Extracted information
::::

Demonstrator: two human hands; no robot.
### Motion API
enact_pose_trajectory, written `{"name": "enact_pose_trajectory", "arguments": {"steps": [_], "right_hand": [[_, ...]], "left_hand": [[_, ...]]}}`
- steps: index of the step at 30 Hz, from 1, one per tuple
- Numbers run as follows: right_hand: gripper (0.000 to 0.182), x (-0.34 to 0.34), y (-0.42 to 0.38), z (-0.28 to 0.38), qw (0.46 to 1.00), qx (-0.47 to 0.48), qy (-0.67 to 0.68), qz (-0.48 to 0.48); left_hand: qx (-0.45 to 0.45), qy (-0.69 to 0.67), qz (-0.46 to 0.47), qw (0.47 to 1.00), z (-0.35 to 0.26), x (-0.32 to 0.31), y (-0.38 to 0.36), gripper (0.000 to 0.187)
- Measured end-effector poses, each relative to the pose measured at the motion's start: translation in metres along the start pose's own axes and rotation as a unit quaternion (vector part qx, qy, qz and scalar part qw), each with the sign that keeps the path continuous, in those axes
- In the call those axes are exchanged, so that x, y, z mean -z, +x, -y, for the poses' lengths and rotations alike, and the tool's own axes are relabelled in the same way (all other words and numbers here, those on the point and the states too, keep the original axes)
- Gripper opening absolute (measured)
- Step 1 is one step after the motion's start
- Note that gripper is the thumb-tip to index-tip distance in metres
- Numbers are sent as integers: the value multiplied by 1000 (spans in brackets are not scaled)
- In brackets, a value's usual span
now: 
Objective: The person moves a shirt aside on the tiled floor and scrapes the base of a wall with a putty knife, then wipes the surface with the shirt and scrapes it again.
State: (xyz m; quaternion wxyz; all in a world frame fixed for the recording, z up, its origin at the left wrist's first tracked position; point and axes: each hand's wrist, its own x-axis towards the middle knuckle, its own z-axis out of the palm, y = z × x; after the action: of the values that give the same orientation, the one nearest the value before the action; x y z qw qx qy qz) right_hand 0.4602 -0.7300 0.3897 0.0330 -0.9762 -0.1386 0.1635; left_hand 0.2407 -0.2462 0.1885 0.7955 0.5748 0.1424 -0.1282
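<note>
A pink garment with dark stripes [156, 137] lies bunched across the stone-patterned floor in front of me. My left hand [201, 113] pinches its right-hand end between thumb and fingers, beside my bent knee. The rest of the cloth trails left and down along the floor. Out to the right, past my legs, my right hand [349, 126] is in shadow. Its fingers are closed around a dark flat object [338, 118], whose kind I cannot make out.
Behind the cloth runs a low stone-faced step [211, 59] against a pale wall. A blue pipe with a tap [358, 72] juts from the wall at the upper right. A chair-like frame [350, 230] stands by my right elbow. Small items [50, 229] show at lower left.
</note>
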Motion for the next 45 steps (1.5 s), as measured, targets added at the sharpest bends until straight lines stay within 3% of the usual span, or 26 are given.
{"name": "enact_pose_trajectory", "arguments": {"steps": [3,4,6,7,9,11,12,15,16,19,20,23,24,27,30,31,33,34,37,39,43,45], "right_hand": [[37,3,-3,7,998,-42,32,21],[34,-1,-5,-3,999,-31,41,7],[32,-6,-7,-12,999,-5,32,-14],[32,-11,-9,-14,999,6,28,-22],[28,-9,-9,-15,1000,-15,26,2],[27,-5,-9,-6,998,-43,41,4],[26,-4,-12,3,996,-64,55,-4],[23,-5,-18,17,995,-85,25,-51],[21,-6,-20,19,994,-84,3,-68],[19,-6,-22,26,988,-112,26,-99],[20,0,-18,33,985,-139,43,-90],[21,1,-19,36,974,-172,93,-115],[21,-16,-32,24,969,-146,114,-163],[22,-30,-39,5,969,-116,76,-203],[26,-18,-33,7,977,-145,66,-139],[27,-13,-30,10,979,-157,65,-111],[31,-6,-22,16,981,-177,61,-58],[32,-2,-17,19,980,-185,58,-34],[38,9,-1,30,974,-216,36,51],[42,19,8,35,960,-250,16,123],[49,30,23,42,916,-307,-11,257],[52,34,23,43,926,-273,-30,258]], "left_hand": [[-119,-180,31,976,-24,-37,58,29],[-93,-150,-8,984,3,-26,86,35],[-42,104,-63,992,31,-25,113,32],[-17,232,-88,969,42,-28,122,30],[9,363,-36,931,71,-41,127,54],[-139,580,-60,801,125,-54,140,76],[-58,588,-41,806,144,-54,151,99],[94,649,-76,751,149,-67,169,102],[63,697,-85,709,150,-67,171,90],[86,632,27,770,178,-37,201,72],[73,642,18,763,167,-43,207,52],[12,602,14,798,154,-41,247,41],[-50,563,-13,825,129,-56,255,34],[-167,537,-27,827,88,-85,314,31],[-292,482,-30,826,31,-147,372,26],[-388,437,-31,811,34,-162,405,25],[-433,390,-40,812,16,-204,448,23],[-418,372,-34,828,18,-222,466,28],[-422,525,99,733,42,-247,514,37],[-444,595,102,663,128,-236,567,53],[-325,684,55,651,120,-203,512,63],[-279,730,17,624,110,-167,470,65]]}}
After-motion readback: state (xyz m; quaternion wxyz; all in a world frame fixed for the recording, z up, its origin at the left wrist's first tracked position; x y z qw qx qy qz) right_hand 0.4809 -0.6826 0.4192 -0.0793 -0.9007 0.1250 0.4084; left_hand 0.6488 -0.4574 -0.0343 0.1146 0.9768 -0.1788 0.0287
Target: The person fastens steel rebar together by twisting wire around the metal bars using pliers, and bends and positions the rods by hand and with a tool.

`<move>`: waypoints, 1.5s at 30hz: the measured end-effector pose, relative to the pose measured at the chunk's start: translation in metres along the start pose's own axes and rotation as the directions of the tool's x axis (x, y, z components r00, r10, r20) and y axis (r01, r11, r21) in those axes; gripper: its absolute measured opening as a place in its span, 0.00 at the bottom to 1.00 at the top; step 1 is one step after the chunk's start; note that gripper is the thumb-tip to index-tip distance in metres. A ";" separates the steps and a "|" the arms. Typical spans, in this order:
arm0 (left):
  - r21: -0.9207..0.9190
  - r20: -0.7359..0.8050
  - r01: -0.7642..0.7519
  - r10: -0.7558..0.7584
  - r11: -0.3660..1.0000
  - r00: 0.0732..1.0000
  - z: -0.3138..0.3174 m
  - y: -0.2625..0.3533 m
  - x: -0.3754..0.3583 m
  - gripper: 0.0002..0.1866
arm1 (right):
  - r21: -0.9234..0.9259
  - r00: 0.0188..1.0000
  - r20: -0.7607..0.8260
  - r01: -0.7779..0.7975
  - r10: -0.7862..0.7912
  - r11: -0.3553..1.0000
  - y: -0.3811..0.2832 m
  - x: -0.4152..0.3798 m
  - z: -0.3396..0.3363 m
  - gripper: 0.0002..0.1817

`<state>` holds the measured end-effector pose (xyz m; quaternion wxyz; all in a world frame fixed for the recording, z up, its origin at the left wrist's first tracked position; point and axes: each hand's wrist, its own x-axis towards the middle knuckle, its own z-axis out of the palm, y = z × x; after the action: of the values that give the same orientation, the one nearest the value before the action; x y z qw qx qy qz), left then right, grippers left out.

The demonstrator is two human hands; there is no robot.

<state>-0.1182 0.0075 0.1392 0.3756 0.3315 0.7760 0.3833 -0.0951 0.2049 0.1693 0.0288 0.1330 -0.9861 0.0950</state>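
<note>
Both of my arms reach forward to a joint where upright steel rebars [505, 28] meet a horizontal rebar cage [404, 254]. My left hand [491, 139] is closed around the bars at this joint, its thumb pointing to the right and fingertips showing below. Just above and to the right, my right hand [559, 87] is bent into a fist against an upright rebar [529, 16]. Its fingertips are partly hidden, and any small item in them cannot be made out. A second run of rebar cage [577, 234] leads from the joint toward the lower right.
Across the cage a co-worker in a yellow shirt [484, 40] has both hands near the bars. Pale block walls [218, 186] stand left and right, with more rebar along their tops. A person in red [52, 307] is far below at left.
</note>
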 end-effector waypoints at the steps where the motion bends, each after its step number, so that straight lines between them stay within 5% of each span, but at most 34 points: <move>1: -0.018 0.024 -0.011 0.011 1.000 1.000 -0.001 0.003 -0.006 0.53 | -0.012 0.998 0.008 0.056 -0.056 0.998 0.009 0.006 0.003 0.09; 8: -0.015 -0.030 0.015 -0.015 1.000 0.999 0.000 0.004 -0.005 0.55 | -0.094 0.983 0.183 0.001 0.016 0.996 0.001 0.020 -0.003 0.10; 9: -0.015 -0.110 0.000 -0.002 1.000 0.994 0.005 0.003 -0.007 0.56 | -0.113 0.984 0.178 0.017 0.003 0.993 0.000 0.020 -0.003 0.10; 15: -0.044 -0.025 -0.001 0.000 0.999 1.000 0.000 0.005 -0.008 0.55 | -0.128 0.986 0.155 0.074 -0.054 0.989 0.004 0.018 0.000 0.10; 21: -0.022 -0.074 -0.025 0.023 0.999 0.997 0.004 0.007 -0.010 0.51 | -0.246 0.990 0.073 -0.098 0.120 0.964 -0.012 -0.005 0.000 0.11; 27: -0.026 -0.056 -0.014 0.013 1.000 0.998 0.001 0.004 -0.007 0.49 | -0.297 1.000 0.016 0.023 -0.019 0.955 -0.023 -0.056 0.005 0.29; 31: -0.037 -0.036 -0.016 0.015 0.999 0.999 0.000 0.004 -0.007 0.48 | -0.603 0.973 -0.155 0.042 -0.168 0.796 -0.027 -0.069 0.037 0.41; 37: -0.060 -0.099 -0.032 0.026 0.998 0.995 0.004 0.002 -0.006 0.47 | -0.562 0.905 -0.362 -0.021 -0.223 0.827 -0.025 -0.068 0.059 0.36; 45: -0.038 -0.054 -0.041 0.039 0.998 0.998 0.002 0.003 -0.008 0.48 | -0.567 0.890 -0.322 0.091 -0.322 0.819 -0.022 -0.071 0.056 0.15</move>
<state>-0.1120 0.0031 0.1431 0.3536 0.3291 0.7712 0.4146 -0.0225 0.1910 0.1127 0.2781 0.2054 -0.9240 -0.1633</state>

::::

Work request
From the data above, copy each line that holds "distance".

Answer to the problem
- Note that gripper is the thumb-tip to index-tip distance in metres
`<move>`: waypoints, 1.5s at 30hz: the measured end-effector pose, relative to the pose measured at the chunk's start: translation in metres along the start pose's own axes and rotation as the directions of the tool's x axis (x, y, z components r00, r10, r20) and y axis (r01, r11, r21) in those axes; gripper: its absolute measured opening as a place in its span, 0.00 at the bottom to 1.00 at the top; step 1 is one step after the chunk's start; note that gripper is the thumb-tip to index-tip distance in metres. A ";" separates the steps and a "|" the arms. Typical spans, in this order:

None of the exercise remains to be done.